Algorithmic trading strategies are driven by signals that indicate when to buy or sell assets to generate superior returns relative to a benchmark such as an index. The portion of an asset's return that is not explained by exposure to this benchmark is called alpha, and hence the signals that aim to produce such uncorrelated returns are also called alpha factors.
If you are already familiar with ML, you may know that feature engineering is a key ingredient for successful predictions. This is no different in trading. Investment, however, is particularly rich in decades of research into how markets work and which features may work better than others to explain or predict price movements as a result. This chapter provides an overview as a starting point for your own search for alpha factors.
This chapter also presents key tools that facilitate the computing and testing alpha factors. We will highlight how the NumPy, pandas and TA-Lib libraries facilitate the manipulation of data and present popular smoothing techniques like the wavelets and the Kalman filter that help reduce noise in data.
We also preview how you can use the trading simulator Zipline to evaluate the predictive performance of (traditional) alpha factors.
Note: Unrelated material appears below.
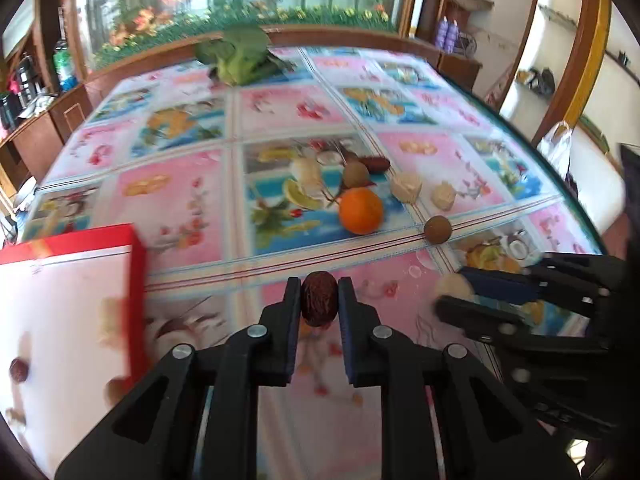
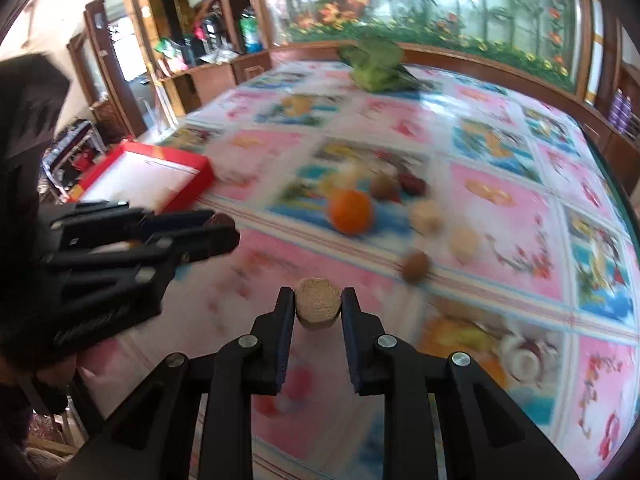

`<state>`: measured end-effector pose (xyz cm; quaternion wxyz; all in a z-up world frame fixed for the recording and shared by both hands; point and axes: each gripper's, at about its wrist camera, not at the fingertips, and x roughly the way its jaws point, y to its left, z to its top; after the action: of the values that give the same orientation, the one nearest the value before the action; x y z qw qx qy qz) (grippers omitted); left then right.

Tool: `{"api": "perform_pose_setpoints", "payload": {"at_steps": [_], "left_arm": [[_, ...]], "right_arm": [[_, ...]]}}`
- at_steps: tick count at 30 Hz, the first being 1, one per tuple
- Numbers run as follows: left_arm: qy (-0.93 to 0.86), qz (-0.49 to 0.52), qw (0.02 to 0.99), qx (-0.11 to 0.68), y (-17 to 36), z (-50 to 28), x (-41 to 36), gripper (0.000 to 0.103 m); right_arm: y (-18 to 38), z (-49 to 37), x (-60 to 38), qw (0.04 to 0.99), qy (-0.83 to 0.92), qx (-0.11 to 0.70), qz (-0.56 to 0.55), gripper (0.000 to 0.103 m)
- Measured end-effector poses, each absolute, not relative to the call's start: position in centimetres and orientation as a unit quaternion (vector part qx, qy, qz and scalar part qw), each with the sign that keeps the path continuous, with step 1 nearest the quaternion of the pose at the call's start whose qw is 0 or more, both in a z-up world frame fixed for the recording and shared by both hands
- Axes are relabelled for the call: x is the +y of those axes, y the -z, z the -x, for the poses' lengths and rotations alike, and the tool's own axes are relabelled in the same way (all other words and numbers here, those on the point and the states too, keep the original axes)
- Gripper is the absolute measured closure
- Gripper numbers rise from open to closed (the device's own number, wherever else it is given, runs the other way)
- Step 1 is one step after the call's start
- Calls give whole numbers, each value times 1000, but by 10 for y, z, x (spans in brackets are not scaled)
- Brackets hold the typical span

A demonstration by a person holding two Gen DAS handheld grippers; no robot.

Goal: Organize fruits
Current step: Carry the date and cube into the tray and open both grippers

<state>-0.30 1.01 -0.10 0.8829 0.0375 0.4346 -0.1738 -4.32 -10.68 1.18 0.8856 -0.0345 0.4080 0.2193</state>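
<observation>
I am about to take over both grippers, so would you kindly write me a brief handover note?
Left gripper: shut on a dark red wrinkled date.
Right gripper: shut on a pale tan round fruit.
Red-rimmed white box: at the table's left, a few small fruits already inside.
Left on the tablecloth: orange, two brown round fruits, two pale pieces, another dark red date.

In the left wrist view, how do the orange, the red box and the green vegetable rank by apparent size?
1. red box, although it is nearest the camera and cut off by the frame
2. green vegetable, far away at the table's back
3. orange
</observation>
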Motion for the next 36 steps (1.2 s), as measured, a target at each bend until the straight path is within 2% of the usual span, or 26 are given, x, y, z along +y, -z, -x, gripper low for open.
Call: {"api": "perform_pose_setpoints", "payload": {"at_steps": [8, 17, 26, 36], "left_arm": [[122, 7, 911, 395, -33, 40, 87, 83], [41, 41, 907, 418, -18, 50, 172, 83], [0, 55, 892, 448, 8, 60, 203, 83], [-21, 52, 890, 452, 11, 59, 210, 82]], "right_arm": [[-23, 28, -15, 867, -295, 400, 39, 81], [-7, 30, 55, 834, -350, 423, 56, 81], [8, 27, 85, 822, -350, 442, 86, 80], [7, 22, 81, 824, -340, 447, 77, 79]]}}
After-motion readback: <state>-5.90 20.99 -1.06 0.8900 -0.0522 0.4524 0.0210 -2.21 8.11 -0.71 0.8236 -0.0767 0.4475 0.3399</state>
We discuss key alpha factor metrics like the information coefficient and factor turnover. An in-depth introduction to backtesting trading strategies that use machine learning follows in Chapter 6, which covers the ML4T workflow that we will use throughout the book to evaluate trading strategies.
In particular, this chapter will address the following topics:
- Which categories of factors exist, why they work, and how to measure them
- Creating e alpha factors using NumPy, pandas, and TA-Lib
- How to denoise data using wavelets and the Kalman filter
- Using e Zipline offline and on Quantopian to test individual and multiple alpha factors
- How to use Alphalens to evaluate predictive performance and turnover using, among other metrics, the information coefficient (IC)
Please see the Appendix - Alpha Factor Library for additional material on this topic, including numerous code examples that compute a broad range of alpha factors.
Alpha factors are transformations of market, fundamental, and alternative data that contain predictive signals. They are designed to capture risks that drive asset returns. One set of factors describes fundamental, economy-wide variables such as growth, inflation, volatility, productivity, and demographic risk. Another set consists of tradeable investment styles such as the market portfolio, value-growth investing, and momentum investing.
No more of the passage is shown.